» **Brief**:
Transcribe the records exactly from the line with "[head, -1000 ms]" to the end, both included.

» **Excerpted data**:
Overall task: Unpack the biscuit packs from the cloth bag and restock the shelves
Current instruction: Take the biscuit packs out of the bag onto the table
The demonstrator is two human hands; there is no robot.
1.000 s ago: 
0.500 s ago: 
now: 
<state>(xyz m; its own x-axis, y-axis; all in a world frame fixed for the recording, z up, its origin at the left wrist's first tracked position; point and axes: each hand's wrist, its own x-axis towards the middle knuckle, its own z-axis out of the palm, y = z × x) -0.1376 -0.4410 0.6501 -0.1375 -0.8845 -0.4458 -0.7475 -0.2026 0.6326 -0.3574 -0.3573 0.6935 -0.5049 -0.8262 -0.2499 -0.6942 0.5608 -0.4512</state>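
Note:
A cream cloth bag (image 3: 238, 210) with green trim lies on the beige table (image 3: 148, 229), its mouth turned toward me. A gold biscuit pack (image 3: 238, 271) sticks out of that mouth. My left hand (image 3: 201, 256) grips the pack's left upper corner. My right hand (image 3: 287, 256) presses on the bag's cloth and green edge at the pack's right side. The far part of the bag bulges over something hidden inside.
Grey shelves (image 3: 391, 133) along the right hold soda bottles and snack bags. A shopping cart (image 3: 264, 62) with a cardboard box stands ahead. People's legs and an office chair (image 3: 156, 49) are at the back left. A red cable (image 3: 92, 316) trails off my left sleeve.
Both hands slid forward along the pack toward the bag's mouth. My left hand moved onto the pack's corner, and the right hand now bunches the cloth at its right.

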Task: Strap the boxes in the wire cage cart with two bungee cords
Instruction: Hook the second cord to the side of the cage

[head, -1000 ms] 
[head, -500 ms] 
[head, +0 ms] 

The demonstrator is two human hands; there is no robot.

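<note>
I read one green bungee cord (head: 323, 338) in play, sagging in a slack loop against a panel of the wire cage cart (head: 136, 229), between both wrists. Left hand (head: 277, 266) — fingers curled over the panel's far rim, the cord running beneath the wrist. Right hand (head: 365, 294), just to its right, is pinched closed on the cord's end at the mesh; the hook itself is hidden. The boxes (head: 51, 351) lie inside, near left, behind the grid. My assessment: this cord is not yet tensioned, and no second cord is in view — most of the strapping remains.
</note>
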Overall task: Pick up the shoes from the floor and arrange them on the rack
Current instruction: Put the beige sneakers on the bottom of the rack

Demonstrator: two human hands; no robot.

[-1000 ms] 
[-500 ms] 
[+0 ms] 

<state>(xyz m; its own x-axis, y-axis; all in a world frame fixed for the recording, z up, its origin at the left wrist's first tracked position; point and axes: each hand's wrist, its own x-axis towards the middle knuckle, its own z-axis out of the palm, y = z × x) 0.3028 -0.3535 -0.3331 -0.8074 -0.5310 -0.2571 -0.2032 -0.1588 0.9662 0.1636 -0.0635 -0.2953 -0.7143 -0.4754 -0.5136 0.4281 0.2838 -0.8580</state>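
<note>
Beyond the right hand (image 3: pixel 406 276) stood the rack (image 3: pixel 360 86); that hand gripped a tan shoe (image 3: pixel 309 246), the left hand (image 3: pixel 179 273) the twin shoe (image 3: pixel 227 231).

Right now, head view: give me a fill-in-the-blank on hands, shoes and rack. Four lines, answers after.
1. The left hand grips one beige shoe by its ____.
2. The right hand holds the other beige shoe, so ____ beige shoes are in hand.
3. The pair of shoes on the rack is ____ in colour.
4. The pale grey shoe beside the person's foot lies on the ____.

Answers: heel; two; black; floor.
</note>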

» **Answer section**:
[head, -1000 ms] 
[head, -500 ms] 
[head, +0 ms] 

The demonstrator is two human hands; there is no robot.

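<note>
I read one green bungee cord (head: 323, 338) in play, sagging in a slack loop against a panel of the wire cage cart (head: 136, 229), between both wrists. Left hand (head: 277, 266) — fingers curled over the panel's far rim, the cord running beneath the wrist. Right hand (head: 365, 294), just to its right, is pinched closed on the cord's end at the mesh; the hook itself is hidden. The boxes (head: 51, 351) lie inside, near left, behind the grid. My assessment: this cord is not yet tensioned, and no second cord is in view — most of the strapping remains.
</note>
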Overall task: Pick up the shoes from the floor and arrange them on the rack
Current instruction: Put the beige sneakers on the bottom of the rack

Demonstrator: two human hands; no robot.

[-1000 ms] 
[-500 ms] 
[+0 ms] 

<state>(xyz m; its own x-axis, y-axis; all in a world frame fixed for the recording, z up, its origin at the left wrist's first tracked position; point and axes: each hand's wrist, its own x-axis towards the middle knuckle, its own z-axis out of the palm, y = z × x) 0.3028 -0.3535 -0.3331 -0.8074 -0.5310 -0.2571 -0.2032 -0.1588 0.9662 0.1636 -0.0635 -0.2953 -0.7143 -0.4754 -0.5136 0.4281 0.2838 -0.8580</state>
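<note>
Beyond the right hand (image 3: pixel 406 276) stood the rack (image 3: pixel 360 86); that hand gripped a tan shoe (image 3: pixel 309 246), the left hand (image 3: pixel 179 273) the twin shoe (image 3: pixel 227 231).

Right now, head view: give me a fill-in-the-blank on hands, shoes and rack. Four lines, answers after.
1. The left hand grips one beige shoe by its ____.
2. The right hand holds the other beige shoe, so ____ beige shoes are in hand.
3. The pair of shoes on the rack is ____ in colour.
4. The pale grey shoe beside the person's foot lies on the ____.

Answers: heel; two; black; floor.
</note>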

This output contains the complete answer.